Оставаясь одна, Вероника Георгиевна варила вкуснейшие борщи, жарила утку и прочее, а потом принималась за туалеты. Перешивала что-нибудь для дочери, доставала платья и уменьшала по моде плечи или делала ýже брюки, короче юбку. В моде были вязаные шапочки – научилась и этому. И все потому, что не теряла вкуса к жизни.

Ах, время, думала она, ах, годы, почему вы двигаетесь только в одну сторону?! Нет, она еще была в прежнем, молодом возрасте и умела отстраниться от реальных цифр.
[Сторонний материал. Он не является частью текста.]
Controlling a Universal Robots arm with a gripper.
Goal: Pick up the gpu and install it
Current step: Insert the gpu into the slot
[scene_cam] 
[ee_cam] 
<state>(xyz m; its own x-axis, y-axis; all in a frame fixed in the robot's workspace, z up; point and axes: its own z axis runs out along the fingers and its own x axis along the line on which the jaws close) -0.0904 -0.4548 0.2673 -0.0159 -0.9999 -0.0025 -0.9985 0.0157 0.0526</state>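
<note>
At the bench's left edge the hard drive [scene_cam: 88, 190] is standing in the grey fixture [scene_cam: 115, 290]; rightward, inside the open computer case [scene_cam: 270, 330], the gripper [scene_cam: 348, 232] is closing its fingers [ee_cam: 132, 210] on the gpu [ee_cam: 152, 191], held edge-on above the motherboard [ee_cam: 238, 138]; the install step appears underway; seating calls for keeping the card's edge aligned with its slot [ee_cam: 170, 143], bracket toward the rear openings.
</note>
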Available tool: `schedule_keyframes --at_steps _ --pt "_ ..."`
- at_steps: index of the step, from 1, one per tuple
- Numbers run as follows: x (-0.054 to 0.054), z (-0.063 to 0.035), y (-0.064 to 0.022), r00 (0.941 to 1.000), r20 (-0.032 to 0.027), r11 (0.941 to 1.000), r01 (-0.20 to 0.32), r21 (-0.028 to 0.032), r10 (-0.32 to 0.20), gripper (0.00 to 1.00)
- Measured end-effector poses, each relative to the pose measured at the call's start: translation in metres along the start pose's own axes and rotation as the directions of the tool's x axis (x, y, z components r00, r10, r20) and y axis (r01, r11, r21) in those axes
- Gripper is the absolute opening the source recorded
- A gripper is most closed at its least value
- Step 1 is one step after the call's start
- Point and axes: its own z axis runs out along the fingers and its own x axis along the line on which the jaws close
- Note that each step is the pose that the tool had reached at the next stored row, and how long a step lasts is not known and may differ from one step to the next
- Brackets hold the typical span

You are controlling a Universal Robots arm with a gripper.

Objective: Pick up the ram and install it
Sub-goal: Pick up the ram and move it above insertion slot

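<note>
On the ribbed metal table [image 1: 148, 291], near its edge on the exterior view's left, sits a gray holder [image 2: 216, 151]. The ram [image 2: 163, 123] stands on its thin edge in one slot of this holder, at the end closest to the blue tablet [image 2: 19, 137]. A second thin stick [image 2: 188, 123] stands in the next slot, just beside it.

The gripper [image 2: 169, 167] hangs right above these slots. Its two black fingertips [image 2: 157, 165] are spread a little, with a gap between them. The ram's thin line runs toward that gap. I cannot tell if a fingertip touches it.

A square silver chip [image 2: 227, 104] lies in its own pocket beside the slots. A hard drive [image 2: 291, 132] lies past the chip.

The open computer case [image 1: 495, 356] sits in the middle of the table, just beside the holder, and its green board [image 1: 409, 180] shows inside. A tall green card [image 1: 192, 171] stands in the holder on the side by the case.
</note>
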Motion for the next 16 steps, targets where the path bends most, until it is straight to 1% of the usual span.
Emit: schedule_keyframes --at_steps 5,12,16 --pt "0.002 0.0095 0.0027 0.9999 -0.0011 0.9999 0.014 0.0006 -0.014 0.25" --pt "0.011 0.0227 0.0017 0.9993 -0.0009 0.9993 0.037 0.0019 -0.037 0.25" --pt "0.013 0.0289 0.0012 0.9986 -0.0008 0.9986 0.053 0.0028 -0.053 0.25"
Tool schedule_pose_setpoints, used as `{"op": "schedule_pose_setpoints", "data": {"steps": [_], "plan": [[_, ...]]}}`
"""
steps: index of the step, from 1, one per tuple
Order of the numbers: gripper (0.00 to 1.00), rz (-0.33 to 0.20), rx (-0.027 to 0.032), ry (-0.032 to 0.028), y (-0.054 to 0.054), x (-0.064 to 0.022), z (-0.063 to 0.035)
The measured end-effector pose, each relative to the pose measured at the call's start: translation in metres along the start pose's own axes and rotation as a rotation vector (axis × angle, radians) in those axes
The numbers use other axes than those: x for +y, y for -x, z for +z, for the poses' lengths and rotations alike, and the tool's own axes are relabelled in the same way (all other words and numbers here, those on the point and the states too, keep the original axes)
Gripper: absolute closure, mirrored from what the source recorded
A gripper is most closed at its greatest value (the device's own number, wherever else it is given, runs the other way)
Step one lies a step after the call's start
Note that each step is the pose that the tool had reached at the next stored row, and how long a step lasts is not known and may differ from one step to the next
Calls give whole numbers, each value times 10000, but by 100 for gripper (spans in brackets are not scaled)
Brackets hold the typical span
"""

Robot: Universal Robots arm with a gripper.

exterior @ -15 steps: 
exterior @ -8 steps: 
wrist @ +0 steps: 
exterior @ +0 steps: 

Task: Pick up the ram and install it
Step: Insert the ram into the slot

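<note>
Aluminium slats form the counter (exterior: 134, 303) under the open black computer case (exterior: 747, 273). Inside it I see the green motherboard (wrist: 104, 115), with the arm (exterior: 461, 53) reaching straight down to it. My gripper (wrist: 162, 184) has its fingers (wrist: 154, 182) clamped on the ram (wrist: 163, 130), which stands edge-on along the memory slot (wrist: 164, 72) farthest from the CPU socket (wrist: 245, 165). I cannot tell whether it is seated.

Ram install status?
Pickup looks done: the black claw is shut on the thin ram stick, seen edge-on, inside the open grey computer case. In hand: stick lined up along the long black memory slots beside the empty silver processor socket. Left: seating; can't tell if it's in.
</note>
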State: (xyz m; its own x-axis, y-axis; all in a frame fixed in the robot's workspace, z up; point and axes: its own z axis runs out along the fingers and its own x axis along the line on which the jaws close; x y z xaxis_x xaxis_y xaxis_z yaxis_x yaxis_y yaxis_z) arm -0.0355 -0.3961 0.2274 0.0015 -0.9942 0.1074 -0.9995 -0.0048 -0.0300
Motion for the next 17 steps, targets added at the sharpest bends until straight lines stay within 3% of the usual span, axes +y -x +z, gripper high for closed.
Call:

Любила друзей своей дочери. Когда появлялись Милан с Галей, Саша, она извлекала из шкафов диковинные платья, французские шляпки и шали, платки с загадочными рисунками начала века. Молодые люди заставляли ее ярче, сильнее чувствовать, жить. Да и у них, как писали в прошлом веке, «глаз не огорчался» при виде сей Клеопатры.